Your task
Return, word for word, the lines of the listing below from the one with "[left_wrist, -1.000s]" through the one with "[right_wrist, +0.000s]", and no other lines.
Segment Start: Source information
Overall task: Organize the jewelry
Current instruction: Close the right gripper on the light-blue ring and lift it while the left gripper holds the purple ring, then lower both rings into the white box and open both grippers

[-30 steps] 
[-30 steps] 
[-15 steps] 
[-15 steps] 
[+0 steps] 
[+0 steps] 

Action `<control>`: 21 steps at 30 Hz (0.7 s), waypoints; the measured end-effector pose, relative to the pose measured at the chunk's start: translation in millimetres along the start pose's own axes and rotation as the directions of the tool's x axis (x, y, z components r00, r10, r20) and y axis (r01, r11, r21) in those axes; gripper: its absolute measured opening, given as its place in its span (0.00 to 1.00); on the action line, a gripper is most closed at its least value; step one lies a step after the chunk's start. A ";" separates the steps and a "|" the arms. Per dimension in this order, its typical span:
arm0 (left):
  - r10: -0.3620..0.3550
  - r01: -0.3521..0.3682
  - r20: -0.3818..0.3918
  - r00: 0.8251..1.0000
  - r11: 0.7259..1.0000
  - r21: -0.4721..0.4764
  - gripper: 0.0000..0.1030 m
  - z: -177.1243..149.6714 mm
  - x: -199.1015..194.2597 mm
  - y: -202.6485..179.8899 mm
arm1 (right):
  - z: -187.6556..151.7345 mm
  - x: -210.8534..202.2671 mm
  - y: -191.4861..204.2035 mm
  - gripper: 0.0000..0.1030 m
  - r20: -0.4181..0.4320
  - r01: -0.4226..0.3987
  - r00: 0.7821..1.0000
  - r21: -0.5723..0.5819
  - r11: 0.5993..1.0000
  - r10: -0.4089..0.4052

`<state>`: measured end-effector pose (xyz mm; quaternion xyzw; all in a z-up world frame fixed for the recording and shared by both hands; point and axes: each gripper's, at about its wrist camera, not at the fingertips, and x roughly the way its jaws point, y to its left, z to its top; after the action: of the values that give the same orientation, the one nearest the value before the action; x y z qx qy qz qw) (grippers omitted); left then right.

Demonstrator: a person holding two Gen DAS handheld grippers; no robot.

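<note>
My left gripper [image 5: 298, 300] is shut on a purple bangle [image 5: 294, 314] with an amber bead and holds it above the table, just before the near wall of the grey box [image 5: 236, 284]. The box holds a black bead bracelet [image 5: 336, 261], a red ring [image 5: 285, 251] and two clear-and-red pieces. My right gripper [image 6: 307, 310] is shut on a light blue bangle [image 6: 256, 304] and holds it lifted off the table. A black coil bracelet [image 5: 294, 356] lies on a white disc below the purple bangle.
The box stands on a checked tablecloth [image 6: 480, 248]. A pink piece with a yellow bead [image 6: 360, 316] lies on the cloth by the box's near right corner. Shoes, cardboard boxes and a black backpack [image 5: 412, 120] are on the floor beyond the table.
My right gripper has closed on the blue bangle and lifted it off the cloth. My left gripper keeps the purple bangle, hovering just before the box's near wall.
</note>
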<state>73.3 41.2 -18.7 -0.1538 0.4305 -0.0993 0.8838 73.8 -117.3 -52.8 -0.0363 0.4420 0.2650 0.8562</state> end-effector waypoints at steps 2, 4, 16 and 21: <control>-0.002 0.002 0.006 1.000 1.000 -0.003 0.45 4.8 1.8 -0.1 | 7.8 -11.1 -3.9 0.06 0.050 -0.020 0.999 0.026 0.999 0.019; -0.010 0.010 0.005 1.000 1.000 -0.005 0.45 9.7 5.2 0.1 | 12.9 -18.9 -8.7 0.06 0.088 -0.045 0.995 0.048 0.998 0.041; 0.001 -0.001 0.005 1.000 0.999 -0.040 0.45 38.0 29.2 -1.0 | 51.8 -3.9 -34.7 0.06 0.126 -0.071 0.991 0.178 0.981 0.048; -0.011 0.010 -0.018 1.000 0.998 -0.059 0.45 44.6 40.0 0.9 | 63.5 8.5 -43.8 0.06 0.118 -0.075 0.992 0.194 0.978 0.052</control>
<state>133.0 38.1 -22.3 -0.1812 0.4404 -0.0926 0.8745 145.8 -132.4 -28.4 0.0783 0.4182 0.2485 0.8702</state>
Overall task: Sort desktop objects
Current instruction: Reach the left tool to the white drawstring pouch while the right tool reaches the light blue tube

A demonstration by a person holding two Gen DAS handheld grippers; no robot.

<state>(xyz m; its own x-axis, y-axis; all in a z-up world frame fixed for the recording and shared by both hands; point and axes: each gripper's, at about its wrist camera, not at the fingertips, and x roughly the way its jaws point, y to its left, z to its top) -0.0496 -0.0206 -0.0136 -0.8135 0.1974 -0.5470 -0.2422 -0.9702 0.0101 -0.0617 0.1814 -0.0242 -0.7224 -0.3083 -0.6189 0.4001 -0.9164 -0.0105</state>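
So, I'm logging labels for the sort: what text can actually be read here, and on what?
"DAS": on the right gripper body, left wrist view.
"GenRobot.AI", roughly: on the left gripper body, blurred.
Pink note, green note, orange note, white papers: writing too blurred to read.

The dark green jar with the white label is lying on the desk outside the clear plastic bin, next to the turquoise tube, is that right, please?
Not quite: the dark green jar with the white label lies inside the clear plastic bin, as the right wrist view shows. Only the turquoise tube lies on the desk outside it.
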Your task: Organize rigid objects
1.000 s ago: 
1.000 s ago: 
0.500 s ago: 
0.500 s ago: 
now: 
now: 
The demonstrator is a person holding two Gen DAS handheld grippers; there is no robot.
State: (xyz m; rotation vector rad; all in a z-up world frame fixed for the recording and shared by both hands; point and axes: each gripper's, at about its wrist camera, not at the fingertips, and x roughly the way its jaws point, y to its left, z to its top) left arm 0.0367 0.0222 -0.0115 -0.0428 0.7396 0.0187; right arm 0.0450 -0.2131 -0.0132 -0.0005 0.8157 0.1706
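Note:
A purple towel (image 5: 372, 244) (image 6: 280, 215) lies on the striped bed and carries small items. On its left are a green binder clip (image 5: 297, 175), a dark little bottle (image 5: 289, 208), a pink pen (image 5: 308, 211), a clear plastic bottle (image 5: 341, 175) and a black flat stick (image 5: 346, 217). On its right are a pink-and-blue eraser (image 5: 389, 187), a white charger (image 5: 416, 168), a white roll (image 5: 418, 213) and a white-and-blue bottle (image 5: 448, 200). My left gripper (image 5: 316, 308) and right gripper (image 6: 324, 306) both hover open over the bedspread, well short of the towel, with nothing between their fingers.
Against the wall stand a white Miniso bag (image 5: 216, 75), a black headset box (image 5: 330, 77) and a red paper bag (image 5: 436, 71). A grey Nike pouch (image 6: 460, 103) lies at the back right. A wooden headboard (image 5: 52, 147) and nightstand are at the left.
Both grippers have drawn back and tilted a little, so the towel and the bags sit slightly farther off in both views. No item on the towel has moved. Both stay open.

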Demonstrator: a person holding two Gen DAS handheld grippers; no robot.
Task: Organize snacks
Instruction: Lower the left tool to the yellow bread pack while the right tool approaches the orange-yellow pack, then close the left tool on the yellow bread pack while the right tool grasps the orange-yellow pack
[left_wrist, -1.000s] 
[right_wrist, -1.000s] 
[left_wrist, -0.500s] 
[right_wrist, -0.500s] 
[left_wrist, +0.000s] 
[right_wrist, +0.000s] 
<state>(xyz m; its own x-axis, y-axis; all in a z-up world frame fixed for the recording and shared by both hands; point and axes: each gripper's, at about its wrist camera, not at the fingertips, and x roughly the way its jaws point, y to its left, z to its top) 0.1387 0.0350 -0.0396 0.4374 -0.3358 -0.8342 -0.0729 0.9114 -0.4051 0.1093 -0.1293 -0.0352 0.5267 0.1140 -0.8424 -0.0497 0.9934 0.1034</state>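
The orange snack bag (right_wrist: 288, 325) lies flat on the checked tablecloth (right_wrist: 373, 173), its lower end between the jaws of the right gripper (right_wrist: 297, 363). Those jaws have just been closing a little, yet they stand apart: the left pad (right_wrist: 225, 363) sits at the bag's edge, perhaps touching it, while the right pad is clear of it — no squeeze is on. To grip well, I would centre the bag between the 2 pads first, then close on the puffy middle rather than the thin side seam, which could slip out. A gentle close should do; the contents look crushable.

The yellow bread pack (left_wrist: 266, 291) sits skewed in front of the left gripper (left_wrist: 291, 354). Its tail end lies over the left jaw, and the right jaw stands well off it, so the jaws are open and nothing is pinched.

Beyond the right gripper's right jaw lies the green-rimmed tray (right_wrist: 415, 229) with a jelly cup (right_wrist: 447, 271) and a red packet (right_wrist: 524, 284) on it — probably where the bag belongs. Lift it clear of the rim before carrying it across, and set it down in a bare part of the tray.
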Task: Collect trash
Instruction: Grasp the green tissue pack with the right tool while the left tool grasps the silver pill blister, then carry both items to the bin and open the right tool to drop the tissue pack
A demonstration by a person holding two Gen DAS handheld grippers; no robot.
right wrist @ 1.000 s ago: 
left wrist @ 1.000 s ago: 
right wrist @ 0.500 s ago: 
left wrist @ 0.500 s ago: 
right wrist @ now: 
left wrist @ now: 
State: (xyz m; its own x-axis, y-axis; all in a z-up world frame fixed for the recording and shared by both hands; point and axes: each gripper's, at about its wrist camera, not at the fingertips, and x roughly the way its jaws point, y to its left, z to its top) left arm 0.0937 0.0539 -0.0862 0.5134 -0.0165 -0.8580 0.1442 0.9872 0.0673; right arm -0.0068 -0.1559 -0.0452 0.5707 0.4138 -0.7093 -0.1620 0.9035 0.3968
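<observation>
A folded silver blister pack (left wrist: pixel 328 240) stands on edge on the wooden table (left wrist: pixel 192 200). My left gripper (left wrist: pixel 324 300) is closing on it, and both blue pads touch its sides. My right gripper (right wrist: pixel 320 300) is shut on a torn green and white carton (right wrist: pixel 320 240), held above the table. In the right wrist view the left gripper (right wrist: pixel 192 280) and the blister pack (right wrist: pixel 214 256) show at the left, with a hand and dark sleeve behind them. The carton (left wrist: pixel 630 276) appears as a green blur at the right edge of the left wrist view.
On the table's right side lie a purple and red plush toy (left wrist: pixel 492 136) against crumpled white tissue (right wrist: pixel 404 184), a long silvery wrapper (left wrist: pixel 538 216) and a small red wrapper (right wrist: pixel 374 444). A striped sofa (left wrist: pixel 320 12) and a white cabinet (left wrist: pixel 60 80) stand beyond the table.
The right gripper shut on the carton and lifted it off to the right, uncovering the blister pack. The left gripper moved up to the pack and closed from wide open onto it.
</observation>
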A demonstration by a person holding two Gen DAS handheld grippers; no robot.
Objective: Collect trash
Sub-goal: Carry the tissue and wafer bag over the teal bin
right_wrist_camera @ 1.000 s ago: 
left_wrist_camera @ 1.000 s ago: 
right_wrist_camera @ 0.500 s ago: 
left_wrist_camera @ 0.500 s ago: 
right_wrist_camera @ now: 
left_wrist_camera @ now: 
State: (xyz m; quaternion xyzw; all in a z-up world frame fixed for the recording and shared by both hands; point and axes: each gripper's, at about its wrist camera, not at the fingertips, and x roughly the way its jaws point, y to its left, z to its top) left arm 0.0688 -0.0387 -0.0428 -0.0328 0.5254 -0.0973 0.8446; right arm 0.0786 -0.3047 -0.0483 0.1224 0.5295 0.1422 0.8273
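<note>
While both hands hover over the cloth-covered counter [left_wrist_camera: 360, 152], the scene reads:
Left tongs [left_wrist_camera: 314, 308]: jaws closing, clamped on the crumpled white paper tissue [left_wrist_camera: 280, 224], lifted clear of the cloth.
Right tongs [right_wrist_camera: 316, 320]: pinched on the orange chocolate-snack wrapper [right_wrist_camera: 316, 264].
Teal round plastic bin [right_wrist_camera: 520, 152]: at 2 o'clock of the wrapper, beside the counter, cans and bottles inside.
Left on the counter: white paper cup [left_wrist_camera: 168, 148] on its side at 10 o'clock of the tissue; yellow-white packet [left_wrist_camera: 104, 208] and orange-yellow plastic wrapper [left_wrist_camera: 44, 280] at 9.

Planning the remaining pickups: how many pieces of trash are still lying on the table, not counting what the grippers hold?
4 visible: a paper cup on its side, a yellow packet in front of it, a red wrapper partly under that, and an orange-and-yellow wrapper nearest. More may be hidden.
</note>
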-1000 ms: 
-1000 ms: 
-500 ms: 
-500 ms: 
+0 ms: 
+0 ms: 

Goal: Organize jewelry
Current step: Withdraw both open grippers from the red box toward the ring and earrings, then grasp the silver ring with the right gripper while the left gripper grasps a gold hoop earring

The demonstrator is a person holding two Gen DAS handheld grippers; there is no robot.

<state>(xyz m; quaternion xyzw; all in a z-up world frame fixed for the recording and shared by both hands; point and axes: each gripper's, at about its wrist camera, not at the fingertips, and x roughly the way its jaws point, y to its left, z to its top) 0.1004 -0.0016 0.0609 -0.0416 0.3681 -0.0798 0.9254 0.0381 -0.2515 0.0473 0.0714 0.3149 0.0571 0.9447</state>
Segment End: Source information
Problem solution
[left_wrist, -1.000s] 
[right_wrist, -1.000s] 
[left_wrist, -0.500s] 
[right_wrist, -0.500s] 
[left_wrist, +0.000s] 
[right_wrist, +0.000s] 

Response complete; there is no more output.